→ Work instruction
When you reach the line in the listing below that contains "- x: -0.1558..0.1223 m", begin returning lines exactly as written, and stop after the line that contains "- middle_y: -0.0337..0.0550". Return no other lines.

→ Extracted records

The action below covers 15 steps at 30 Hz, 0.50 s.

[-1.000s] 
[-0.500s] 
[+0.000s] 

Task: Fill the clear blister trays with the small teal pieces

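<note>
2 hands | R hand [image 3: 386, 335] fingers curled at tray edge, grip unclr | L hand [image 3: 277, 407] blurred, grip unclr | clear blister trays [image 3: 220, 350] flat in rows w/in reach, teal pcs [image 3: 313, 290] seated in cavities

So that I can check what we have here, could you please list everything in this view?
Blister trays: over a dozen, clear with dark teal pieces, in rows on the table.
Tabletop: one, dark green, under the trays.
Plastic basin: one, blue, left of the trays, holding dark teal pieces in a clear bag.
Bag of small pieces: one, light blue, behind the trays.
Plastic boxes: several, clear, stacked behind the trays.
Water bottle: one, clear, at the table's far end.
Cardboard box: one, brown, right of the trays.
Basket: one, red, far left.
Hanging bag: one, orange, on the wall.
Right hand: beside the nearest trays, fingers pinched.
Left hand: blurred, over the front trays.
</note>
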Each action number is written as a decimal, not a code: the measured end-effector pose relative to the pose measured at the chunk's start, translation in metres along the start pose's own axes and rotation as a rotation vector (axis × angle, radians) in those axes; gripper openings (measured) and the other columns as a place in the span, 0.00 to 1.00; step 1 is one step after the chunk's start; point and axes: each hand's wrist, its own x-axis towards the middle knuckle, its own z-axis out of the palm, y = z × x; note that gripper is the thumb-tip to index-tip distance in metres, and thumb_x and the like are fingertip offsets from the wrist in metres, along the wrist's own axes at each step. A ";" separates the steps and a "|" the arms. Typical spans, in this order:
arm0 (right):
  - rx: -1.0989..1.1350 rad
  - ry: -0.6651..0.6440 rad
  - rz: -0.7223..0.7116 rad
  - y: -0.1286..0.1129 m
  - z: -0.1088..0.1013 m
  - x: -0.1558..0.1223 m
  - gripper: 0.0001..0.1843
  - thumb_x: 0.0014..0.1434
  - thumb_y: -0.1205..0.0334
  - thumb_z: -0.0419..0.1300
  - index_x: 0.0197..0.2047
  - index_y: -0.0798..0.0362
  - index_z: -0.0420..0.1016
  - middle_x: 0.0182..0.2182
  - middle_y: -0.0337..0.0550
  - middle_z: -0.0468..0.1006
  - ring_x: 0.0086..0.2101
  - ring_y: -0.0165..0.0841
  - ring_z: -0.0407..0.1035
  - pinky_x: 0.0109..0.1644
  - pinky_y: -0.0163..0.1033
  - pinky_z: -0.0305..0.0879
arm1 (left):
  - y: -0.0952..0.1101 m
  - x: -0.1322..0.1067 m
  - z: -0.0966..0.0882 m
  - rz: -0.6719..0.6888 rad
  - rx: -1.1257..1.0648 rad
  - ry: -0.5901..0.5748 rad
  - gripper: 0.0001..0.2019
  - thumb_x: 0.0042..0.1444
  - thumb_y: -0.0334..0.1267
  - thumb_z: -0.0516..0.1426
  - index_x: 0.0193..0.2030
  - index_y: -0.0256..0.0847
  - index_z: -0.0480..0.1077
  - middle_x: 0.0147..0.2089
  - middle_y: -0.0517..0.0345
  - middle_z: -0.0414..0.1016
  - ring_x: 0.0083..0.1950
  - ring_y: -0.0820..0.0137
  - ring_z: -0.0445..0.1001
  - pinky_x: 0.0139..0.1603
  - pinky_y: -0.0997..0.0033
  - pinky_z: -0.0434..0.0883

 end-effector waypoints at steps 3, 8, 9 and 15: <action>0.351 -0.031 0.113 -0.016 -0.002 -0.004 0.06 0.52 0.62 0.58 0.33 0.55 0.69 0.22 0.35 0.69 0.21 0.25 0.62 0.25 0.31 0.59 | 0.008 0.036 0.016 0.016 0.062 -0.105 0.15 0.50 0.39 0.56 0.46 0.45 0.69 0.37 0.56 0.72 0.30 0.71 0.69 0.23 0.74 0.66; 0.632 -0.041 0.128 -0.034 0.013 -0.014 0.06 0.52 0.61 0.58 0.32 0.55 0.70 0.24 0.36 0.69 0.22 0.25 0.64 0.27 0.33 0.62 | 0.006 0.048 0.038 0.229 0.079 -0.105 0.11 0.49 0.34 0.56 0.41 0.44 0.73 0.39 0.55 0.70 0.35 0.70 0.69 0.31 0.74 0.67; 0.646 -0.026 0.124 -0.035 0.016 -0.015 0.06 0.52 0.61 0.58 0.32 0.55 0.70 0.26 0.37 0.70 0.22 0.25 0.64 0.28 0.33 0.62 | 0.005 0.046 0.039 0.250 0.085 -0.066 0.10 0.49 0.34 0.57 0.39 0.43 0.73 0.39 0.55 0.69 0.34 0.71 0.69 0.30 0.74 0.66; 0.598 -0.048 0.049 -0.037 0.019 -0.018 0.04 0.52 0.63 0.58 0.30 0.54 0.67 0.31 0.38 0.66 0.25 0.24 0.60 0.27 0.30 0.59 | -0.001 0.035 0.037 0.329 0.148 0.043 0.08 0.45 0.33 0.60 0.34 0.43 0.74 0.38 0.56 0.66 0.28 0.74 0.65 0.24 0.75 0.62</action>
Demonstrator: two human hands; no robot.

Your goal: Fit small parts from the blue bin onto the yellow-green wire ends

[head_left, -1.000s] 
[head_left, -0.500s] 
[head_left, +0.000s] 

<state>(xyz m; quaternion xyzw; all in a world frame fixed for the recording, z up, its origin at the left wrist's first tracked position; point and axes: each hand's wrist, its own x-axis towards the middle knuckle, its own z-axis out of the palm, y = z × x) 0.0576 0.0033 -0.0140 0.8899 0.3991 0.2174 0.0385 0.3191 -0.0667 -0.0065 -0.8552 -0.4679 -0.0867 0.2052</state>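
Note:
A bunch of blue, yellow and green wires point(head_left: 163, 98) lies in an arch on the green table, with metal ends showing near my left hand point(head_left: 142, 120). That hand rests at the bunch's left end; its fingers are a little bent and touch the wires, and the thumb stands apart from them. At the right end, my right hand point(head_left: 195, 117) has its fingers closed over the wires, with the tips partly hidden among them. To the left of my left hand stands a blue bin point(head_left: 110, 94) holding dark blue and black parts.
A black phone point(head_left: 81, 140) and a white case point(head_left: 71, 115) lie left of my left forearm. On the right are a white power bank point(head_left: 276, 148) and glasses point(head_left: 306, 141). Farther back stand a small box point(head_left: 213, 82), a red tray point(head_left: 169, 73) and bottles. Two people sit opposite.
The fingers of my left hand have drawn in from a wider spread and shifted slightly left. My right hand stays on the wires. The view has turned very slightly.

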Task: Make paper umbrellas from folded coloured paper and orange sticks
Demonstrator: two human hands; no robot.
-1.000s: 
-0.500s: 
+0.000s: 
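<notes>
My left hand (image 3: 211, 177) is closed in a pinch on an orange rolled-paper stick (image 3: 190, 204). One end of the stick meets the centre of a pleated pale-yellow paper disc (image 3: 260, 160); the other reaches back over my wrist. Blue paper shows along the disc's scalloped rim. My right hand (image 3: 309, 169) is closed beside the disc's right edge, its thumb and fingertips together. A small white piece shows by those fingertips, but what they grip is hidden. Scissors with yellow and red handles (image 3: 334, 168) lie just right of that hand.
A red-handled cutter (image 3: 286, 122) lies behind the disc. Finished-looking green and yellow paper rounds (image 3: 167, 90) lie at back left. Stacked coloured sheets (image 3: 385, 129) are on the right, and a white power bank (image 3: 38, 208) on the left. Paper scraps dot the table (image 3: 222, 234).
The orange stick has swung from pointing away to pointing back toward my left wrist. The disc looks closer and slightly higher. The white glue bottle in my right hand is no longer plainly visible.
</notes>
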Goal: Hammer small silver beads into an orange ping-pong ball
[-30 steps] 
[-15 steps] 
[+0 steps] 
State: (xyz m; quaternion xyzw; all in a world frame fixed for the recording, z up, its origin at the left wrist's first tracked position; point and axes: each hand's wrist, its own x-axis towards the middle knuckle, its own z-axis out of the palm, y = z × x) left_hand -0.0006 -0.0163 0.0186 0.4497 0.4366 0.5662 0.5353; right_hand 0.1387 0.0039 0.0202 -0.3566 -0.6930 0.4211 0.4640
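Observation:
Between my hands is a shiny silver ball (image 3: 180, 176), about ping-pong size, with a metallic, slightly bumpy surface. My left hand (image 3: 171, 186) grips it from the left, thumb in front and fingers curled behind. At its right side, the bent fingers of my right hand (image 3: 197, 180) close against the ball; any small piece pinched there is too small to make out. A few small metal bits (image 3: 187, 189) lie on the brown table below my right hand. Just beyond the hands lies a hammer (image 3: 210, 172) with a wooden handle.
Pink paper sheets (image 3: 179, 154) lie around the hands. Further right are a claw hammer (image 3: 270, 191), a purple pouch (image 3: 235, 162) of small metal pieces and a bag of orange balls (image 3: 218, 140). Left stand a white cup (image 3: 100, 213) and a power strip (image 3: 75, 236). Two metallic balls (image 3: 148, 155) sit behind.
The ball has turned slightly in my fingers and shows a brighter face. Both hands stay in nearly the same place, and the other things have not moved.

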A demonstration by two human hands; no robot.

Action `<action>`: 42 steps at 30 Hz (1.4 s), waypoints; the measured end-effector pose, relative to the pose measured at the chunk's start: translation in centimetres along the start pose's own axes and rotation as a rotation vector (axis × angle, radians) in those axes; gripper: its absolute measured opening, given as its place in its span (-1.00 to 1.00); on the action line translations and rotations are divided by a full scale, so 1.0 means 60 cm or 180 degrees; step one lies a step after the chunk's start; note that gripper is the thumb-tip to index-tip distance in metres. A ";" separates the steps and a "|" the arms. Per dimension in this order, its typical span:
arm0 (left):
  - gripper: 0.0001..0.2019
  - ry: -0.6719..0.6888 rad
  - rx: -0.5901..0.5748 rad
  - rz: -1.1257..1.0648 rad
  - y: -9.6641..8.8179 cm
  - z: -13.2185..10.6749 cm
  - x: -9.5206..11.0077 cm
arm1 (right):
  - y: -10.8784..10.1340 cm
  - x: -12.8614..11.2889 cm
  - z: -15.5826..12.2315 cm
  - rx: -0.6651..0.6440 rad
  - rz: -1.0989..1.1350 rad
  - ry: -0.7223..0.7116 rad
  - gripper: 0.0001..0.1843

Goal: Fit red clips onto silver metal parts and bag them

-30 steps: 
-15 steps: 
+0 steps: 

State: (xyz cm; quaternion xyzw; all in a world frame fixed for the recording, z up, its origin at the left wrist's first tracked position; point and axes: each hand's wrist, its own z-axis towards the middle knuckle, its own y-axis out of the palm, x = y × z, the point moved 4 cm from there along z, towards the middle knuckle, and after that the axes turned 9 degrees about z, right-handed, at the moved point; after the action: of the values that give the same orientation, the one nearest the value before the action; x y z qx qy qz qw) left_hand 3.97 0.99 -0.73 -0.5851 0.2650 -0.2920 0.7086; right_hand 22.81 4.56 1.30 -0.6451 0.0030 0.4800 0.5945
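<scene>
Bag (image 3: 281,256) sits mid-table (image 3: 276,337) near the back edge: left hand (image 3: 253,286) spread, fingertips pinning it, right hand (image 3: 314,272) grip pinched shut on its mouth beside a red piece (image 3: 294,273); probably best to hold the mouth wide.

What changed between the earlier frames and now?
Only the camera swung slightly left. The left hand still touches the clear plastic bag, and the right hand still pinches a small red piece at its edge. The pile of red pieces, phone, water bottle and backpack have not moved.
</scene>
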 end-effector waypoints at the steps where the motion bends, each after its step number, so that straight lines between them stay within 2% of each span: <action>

→ Completed exercise
  - x: -0.1558..0.1223 m
  - gripper: 0.0001..0.1843
  - thumb_x: 0.0014..0.1434
  - thumb_y: -0.1205..0.0334
  - thumb_z: -0.0419..0.1300
  - index_x: 0.0197..0.2047
  - index_y: -0.0798..0.0362
  - index_z: -0.0420..0.1016
  - middle_x: 0.0182..0.2182
  - middle_y: -0.0337..0.0550

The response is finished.